The Fugitive Slave Act of 1850 prompted a mass mobilization in New York City, causing Mayor Caleb Woodhull to promise that no police would assist slave-catchers, but offering no assistance to the escapees in danger of being kidnapped. After the beginning of the Civil War, the politics shifted: In 1862, Black seamen in New York formed the American Seamen’s Protective Union Association, which Rediker describes as the “first Black trade union and the first seaman’s union of any kind in the history of the United States.” The union was chartered by New York State in 1863, and though it did not survive for long, its formation offered a legacy for those to come.

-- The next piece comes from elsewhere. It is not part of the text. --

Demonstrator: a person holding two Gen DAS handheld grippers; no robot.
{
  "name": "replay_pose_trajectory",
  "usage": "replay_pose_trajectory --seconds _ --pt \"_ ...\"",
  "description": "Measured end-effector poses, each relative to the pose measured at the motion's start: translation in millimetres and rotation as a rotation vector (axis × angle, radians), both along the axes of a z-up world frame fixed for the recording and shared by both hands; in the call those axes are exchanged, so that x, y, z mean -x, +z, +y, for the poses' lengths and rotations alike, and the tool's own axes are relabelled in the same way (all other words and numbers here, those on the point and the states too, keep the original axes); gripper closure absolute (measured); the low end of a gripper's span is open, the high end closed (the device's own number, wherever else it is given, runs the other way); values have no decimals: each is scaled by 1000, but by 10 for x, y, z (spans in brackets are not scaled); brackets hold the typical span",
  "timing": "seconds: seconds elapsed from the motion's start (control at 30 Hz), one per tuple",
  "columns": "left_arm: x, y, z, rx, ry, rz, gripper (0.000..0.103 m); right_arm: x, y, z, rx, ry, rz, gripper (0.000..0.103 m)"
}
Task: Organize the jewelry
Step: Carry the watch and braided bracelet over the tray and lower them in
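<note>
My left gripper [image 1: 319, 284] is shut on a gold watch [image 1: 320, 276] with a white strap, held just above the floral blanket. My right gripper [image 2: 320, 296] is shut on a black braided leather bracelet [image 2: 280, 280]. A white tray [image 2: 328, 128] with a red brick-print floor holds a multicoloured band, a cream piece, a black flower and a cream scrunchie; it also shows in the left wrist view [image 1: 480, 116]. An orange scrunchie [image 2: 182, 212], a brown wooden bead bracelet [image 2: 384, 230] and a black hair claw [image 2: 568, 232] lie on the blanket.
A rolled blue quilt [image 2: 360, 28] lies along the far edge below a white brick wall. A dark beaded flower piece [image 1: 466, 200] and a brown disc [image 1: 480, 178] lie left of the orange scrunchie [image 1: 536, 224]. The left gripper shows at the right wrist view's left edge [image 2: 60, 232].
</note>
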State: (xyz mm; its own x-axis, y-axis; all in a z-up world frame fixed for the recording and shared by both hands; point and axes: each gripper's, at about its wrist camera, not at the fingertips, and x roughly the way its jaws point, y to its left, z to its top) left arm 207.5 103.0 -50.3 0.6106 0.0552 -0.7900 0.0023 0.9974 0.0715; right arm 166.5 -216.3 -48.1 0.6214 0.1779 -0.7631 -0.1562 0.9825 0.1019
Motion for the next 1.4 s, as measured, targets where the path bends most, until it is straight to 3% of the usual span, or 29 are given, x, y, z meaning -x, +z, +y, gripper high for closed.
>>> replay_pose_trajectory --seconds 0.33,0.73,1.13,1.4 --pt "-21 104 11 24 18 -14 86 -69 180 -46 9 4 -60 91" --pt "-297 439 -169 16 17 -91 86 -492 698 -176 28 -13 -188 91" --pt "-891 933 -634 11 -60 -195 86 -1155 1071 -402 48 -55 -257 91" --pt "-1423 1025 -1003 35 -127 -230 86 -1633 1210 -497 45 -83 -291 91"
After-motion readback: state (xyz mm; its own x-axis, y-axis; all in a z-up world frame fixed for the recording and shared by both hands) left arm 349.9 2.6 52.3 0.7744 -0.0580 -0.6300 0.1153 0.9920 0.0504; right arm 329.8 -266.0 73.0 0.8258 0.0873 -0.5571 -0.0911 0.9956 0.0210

In Boston, the cradle of the organized abolitionist movement, the Fugitive Slave Act of 1850 made life perilous for the Black population, leading about 400 Black Bostonians—20 percent of the free Black population at the time—to flee to Canada. As they left, hundreds of other free Black people arrived in town after fleeing New York, where the danger was even greater. In 1851, the attempted Shadrach Minkins, a Bostonian fugitive from slavery led to a struggle between the authorities and a large multiracial crowd of his supporters, resulting in his liberation and eventual escape to Canada. Southerners in Congress and in the press accused those involved in the struggle of treason; the abolitionist minister Theodore Parker, meanwhile, called it the “noblest deed done in Boston since the destruction of the tea in 1773.”

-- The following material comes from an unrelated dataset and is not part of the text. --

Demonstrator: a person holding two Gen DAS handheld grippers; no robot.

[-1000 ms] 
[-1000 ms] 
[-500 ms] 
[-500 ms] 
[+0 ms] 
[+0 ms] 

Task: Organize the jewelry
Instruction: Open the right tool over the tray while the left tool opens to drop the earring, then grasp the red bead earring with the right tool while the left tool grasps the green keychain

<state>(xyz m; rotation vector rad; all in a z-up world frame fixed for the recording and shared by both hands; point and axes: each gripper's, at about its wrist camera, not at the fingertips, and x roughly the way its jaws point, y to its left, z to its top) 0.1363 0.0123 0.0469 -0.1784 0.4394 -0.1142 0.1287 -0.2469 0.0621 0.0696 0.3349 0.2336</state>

Rediker closes out the book with a close look at the sea route passage by which fugitives in Southern States escaped from slavery to Philadelphia and New York. The use of boats to smuggle escapees was not unknown to the public at the time—newspapers published countless stories of the escape dramas, which undoubtedly made for more exciting headlines than any other local events prior to the beginning of the Civil War. Indeed, it would not be a stretch to say that Southern leaders increasingly viewed this drama as an unstoppable threat to the “peculiar institution” of slavery, and by extension, to their way of life.